新方式による駐車違反の取り締まりが始まって間もなく1ヵ月。違法駐車の減少を歓迎する声も聞くが、喜んでいてよいものか。

道路交通法の規定では、制限速度を1キロ超えても違反だし、直ちに運転できない状態にあれば駐車違反が成立する。だがこれまでは、数キロの速度超過や短時間の駐車は取り締まり対象とはならず、それが法の建前と市民常識の距離を取り持つ調整弁の役割を果たしていた。それは人手がないという交通警察の事情を反映した判断でもあった。

新制度の導入で、こうした「慣行」は崩れた。物流業者などから悲鳴が上がり、駐車料金の商品価格への転嫁が論じられている。日常的に車を利用する市民も戸惑い、駐車監視員とのトラブルによる公務執行妨害事件さえ発生している。車の利用者の多くは、車外で用を足すために車に乗る。車を簡単に止められる合理的なスペースが各所に潤沢に用意されていないことが、違法駐車問題の根源だ。公共用地や民間用地を活用し、駐車場づくりに力を注げという各方面の要望に応えず、ただ取り締まりだけを突出させる強権発動的な政策は、市民の不満を蓄積させることだろう。

今回の改正では、違法駐車をした車の持ち主が「放置違反金」を払わされる制度も始まった。持ち主が違反金を支払った場合には、運転手は違反の責任を免れるという「利点」が用意され、実際問題として、警察は持ち主の責任を問えば済むことになったのである。だが、現行法の下では、駐車違反はれっきとした刑事犯罪である。犯罪である以上は、警察が捜査を尽くし、違法駐車をした当人を検挙するのが筋道だ。持ち主処分方式は、安易な手法という批判を免れない。

また、朝日新聞のアンケートによると、回答があった駐車監視の受託法人のうち7割が、警察の再就職先だったという(5月31日付朝刊)。報道は、委託先が天下りの温床になるのでは、という懸念を強く裏付けた。この不透明さを解消しない限り、渋滞解消などと自賛しても、市民の疑念はぬぐえない。

新制度の狙いは、駐車違反の取り締まりに費やされている警察の予算や人員を重大犯罪に振り向けるとともに、民間委託という形で「民力」を導入し、交通警察力を強化することにあるとされる。だが、交通違反という犯罪捜査の一環に、制度的に民間人を組み入れる手法は、法律家として看過できない。それは、捜査の過程で外部の専門家の知恵を借りるのとは意味が違う。
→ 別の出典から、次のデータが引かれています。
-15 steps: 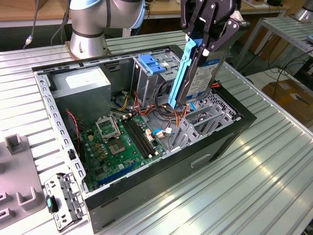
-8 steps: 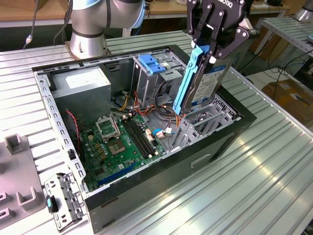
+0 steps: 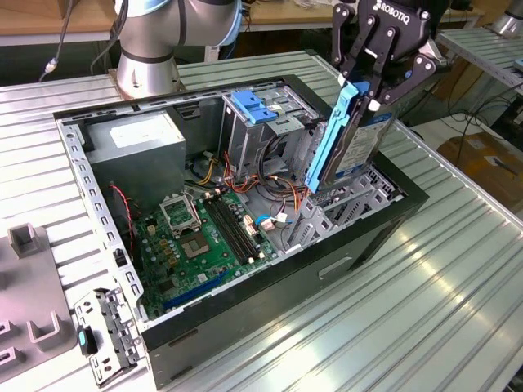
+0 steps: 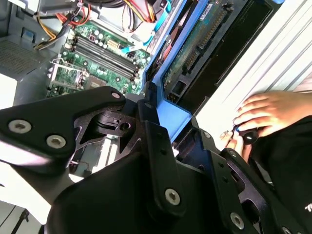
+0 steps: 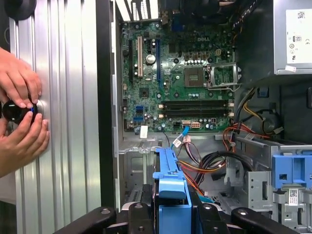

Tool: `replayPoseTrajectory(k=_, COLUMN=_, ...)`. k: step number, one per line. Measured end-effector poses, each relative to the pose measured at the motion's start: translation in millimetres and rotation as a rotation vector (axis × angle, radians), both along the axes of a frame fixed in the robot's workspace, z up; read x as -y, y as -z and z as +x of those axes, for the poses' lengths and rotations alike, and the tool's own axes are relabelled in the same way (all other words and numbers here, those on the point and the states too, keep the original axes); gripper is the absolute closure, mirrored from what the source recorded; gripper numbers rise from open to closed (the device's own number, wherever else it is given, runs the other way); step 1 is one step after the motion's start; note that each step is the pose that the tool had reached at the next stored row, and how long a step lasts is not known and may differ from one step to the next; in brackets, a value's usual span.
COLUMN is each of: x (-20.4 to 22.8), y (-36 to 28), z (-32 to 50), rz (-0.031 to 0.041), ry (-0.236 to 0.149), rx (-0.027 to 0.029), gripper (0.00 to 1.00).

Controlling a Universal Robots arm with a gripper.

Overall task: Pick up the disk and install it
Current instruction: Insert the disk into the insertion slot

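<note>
Holds the disk in the claw, black fingers clamped tight on its upper end, over the blue carrier edge. Carries it on end, leaning a little, label side toward the near right in the exterior view. Hangs it above the right end of the open computer case. Has its lower end down at the grey drive cage there; cannot tell whether touching. Just to the exterior view's left of the disk, on the neighbouring bay, a blue latch. At the far left corner of the case, a grey power-supply box. Between them, flat on the case floor, the green motherboard. Under the case, a ribbed metal bench. In both wrist views, a person's hands on the bench beside the case, around a small black knob. In the second wrist view, the disk's green circuit-board side below the claw.
</note>
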State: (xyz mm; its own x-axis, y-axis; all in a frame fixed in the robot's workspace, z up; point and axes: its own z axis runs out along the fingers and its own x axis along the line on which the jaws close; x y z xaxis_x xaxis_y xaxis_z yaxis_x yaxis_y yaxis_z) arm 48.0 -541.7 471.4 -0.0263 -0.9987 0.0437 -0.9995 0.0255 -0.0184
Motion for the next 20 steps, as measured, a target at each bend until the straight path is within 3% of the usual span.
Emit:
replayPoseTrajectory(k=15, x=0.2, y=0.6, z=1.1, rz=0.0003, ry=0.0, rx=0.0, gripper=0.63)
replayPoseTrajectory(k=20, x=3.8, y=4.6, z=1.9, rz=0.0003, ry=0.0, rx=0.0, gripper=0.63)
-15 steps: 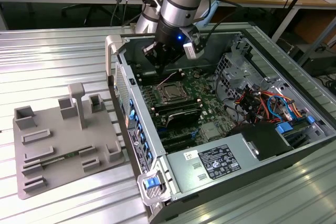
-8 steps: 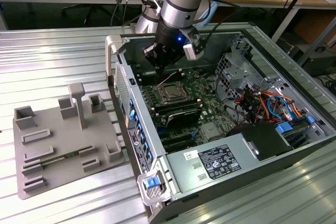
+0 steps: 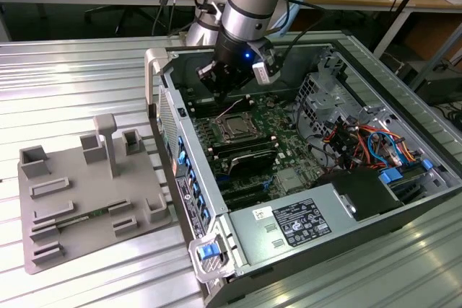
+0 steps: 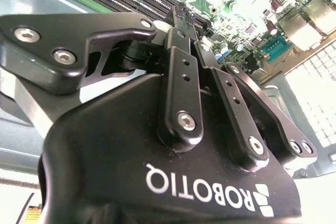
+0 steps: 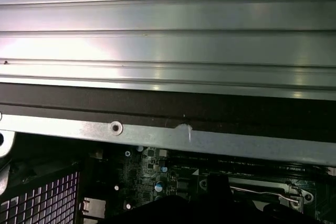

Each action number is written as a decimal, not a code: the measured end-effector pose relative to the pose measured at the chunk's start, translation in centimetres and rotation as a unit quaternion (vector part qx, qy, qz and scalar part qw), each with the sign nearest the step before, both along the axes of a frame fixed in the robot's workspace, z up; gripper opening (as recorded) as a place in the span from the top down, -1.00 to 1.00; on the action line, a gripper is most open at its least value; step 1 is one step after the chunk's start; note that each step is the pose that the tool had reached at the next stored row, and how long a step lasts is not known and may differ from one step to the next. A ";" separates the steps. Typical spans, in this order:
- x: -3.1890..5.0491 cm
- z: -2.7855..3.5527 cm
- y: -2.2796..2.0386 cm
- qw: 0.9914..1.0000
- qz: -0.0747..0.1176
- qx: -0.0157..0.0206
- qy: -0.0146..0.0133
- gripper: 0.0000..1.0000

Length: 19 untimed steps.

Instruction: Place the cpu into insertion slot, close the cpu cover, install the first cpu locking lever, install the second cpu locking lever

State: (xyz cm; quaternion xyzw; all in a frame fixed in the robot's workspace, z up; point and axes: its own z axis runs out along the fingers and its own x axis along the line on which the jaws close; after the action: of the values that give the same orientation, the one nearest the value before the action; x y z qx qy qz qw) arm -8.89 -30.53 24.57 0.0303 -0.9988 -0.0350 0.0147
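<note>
- In the exterior view an open computer case (image 3: 303, 178) lies on a ribbed metal desk (image 3: 79, 77), filling the centre and right of the frame.
- The arm (image 3: 249, 5) comes down from the top centre; its pincer (image 3: 225, 91) hangs inside the case, just above the upper edge of the motherboard (image 3: 281, 128).
- The second wrist view shows the black body and linkages of the pincer (image 4: 178, 30) up close, with the fingers drawn close together at the tips; whether anything is held between them I cannot tell.
- The insertion slot (image 3: 234, 127) sits near the middle of the frame, just below the pincer and apart from it.
- Inside it the silvery-grey top of the cpu (image 3: 235, 128) shows, with the thin metal cpu cover (image 3: 224, 120) framing it; whether the cover is latched I cannot tell.
- Long black memory slots (image 3: 249, 155) lie just below the slot.
- A grey power supply box (image 3: 289, 225) sits at the lower middle of the case.
- A grey holder tray (image 3: 86, 192) with upright posts lies on the desk at the lower left, well apart from the case.
- In the first wrist view the case wall (image 5: 168, 135) crosses the middle, with the board at the bottom.
</note>
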 end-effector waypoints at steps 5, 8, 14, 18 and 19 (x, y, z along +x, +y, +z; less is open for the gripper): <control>0.04 -0.18 0.00 1.000 0.000 0.000 0.000 0.79; 0.06 -0.24 0.00 1.000 0.000 0.000 0.000 0.79; 0.11 -0.38 0.00 1.000 0.000 0.000 0.000 0.79; 0.23 -0.53 0.00 1.000 0.000 0.000 0.000 0.79; 0.25 -0.54 0.00 1.000 0.000 0.000 0.000 0.79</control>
State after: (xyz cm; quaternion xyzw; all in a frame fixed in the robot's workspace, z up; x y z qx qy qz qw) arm -8.64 -30.53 24.03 0.0305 -0.9988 -0.0349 0.0147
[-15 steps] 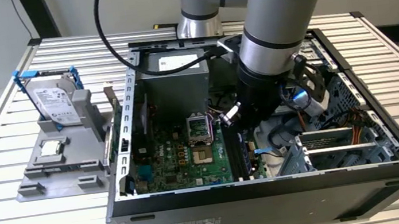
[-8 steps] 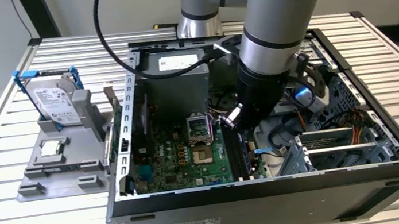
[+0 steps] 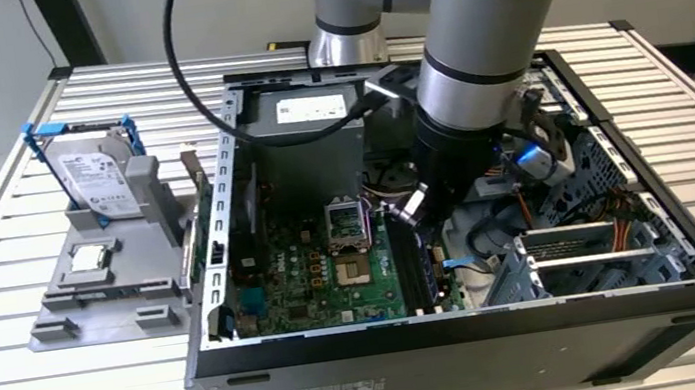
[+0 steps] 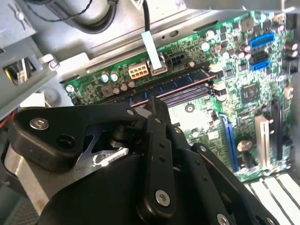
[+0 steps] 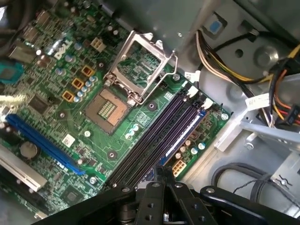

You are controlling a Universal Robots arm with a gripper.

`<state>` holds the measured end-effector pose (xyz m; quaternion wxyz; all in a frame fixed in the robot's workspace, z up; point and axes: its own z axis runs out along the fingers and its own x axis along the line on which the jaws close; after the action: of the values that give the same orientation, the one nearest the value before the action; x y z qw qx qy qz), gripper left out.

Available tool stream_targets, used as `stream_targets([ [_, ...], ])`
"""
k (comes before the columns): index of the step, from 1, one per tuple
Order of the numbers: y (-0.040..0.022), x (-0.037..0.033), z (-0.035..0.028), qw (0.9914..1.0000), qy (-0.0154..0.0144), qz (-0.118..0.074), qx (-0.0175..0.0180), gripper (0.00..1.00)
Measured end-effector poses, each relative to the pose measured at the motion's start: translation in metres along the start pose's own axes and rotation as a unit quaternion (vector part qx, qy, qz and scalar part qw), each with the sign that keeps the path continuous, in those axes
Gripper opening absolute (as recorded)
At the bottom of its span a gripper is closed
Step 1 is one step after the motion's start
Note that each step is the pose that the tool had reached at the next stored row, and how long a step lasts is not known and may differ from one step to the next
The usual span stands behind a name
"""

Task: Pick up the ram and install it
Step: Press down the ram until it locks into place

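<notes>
1. Ram (image 4: 176, 84) sits in a slot of the motherboard (image 3: 318, 279), inside the case (image 3: 474, 335).
2. Arm (image 3: 482, 36) reaches steeply down into the case.
3. Gripper (image 4: 157, 105) hangs just above the ram slots (image 5: 159, 136); whether its jaws are spread or closed, I cannot tell.

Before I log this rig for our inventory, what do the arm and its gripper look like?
The arm is a thick grey cylinder with a light blue cap at the joint and a black wrist section below. A black cable loops alongside it. The gripper is black, built of flat linkage bars joined by silver screws and pivots.
</notes>
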<state>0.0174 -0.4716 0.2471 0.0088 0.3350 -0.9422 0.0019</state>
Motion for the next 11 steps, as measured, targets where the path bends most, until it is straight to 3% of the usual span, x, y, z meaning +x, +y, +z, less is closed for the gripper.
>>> stream_targets([
  [5,0.0,0.0,0.0,0.99897,0.0001,-0.045,0.0008,0.0],
  [8,0.0,0.0,0.0,0.99736,0.0002,-0.073,0.0013,0.0],
  [11,0.0,0.0,0.0,0.995,0.0002,-0.1,0.0018,0.0],
])
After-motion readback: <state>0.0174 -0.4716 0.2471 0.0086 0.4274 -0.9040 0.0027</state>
このような外部委託が許されると、速度超過などほかの違反の取り締まりも拡大強化され、一般の刑事犯罪捜査にも同様の方法が用いられかねない。今回の改正の持つ問題点はあまりにも大きく、深い。警察発表の効果論に惑わされず、私たちは警察権力の肥大化を監視し、制度の再検討を始める必要があると思う。